EXERCISE:
Starting at the top of the records, output every line through the one that contains "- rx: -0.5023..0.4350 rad", keeping each exactly as it appears.

(RECORDS FOR THIS TASK begins)

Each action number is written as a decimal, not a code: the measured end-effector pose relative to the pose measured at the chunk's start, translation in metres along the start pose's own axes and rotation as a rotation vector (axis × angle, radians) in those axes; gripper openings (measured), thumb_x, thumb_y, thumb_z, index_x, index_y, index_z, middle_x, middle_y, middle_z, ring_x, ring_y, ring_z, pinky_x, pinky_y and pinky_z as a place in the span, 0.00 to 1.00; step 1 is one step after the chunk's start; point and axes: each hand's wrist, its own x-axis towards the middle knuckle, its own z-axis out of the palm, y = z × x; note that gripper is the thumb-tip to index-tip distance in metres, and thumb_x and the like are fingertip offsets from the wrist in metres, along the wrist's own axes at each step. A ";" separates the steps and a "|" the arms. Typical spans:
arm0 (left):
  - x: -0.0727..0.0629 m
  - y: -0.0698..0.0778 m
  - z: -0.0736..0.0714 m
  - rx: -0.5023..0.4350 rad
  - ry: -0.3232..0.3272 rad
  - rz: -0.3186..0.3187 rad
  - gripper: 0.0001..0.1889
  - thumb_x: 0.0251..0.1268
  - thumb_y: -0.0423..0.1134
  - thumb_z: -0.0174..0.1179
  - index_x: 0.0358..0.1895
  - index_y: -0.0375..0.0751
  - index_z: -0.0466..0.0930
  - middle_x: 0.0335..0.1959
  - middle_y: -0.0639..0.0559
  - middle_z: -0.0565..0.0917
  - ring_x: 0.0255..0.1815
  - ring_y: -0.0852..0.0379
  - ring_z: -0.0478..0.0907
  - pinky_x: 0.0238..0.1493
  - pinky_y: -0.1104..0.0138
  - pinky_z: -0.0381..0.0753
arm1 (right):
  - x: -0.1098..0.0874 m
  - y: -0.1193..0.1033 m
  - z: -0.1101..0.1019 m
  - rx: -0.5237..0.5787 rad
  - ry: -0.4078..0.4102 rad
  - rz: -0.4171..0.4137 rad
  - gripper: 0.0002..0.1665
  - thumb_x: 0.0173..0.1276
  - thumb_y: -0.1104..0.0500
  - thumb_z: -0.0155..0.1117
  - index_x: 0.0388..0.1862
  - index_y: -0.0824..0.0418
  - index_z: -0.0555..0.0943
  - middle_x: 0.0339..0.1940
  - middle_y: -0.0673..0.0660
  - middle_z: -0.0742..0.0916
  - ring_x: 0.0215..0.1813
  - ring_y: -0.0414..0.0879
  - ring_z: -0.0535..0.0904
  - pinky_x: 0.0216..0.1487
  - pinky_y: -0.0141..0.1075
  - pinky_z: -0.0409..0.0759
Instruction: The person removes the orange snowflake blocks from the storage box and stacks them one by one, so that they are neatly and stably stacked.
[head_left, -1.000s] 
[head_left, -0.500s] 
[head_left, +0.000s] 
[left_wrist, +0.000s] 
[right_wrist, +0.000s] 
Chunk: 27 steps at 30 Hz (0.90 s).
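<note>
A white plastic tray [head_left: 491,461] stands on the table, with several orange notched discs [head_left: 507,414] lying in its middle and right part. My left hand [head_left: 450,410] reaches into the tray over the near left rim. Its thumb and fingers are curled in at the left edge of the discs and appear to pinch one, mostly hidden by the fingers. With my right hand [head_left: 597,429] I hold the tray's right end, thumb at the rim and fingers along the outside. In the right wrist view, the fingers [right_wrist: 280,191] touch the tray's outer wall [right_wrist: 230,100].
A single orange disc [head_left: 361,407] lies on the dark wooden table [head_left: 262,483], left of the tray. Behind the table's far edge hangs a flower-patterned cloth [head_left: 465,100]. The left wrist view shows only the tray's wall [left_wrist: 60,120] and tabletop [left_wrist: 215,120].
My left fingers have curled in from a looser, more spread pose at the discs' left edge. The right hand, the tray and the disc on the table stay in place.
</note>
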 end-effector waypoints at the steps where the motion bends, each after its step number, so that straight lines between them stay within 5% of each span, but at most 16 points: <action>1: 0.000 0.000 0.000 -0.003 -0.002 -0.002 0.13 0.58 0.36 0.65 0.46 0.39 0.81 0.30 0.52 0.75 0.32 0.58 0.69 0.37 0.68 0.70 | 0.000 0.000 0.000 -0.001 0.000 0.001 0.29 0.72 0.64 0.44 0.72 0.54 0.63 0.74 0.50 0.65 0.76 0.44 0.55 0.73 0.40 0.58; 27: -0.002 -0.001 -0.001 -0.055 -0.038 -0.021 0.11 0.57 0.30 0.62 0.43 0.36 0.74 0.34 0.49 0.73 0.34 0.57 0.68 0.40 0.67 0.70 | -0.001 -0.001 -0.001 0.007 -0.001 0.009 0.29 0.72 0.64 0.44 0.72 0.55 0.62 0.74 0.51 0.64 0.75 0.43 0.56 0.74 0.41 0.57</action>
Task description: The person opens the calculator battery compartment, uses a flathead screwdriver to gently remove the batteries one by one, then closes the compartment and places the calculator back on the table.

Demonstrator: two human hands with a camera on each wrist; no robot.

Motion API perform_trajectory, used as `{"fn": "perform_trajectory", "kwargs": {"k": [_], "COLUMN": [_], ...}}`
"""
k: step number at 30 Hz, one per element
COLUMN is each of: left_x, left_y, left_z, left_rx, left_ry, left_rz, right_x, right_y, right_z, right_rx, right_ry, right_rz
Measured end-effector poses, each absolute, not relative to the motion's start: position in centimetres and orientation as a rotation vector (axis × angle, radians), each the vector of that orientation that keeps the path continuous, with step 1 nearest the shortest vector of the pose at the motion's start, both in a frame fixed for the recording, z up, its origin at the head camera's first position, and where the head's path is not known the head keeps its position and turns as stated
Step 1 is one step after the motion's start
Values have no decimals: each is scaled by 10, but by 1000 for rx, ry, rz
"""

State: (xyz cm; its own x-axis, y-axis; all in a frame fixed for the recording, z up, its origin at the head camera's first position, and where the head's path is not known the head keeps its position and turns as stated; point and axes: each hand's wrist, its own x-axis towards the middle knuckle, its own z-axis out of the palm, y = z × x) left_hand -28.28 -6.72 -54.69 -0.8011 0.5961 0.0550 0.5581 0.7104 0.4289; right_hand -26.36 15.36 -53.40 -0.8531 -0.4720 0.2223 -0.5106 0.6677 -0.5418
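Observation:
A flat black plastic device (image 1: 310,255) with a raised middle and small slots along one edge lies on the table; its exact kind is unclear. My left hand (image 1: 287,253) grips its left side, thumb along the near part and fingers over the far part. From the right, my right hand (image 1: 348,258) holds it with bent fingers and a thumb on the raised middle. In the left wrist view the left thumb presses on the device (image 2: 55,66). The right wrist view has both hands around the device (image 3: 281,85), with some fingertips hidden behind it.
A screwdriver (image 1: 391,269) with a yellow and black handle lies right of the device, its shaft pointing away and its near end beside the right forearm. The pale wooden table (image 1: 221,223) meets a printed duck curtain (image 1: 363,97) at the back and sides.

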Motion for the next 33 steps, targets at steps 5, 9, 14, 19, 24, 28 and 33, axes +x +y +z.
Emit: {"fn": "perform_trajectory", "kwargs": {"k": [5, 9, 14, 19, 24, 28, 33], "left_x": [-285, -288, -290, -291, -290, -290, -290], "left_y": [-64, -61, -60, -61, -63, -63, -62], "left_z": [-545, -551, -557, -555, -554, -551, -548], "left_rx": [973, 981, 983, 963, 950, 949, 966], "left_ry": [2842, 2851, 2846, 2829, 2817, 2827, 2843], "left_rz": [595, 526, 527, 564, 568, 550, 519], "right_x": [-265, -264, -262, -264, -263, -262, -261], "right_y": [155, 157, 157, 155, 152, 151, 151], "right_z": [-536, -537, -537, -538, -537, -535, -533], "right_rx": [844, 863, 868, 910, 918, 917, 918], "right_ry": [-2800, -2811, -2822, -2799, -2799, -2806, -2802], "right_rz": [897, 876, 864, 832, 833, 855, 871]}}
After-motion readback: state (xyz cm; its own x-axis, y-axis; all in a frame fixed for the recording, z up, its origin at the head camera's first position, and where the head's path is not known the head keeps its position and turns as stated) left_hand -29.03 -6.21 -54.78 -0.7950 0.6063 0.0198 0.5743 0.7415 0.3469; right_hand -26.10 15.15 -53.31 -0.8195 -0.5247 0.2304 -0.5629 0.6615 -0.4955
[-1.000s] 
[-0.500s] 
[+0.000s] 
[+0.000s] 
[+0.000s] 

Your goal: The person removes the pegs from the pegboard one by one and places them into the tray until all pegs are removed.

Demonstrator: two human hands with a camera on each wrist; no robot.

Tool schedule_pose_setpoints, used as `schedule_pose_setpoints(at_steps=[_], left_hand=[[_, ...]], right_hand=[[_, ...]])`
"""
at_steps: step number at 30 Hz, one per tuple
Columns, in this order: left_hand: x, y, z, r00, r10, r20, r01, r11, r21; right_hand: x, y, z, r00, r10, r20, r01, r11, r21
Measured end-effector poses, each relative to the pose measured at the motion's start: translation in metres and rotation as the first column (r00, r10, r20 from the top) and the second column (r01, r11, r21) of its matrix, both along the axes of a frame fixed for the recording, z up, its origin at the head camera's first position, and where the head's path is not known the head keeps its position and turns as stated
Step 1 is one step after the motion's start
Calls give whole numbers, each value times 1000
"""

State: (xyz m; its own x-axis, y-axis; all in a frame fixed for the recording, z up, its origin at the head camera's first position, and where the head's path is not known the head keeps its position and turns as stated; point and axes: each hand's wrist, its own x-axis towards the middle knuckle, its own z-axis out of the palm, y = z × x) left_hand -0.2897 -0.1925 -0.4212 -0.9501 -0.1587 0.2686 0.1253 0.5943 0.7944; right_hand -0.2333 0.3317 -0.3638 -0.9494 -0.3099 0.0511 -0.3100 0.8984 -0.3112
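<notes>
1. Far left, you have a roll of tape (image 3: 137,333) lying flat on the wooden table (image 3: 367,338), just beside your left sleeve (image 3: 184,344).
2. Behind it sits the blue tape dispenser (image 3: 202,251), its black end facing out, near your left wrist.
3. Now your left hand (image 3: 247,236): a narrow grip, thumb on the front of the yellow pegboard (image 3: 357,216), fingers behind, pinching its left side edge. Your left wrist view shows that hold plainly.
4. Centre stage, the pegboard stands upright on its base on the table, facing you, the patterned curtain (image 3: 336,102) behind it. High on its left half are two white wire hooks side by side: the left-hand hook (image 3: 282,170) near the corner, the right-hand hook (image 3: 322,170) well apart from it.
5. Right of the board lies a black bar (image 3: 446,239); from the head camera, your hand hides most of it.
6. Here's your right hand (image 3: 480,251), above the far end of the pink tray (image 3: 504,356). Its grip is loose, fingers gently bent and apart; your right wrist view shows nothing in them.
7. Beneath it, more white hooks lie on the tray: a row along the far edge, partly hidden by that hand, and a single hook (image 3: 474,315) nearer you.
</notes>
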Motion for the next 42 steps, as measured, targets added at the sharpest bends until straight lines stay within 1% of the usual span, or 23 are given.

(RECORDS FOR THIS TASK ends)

ANSWER:
Each action number is written as a decimal, not a code: the measured end-effector pose relative to the pose measured at the chunk's start, translation in metres along the start pose's own axes and rotation as a rotation vector (axis × angle, radians) in those axes; gripper openings (measured), thumb_x, thumb_y, thumb_z, index_x, index_y, index_z, middle_x, middle_y, middle_z, ring_x, ring_y, ring_z, pinky_x, pinky_y and pinky_z as a place in the span, 0.00 to 1.00; step 1 is one step after the chunk's start; point and axes: each hand's wrist, its own x-axis towards the middle knuckle, its own z-axis out of the palm, y = z × x; note that gripper is the thumb-tip to index-tip distance in metres, and thumb_x and the like are fingertip offsets from the wrist in metres, along the wrist's own axes at each step. A ";" separates the steps and a "|" the arms. Typical spans:
arm0 (left):
  - x: -0.0727..0.0629 m
  - y: -0.0698..0.0778 m
  - z: -0.0736..0.0714 m
  - rx: -0.5023..0.4350 rad

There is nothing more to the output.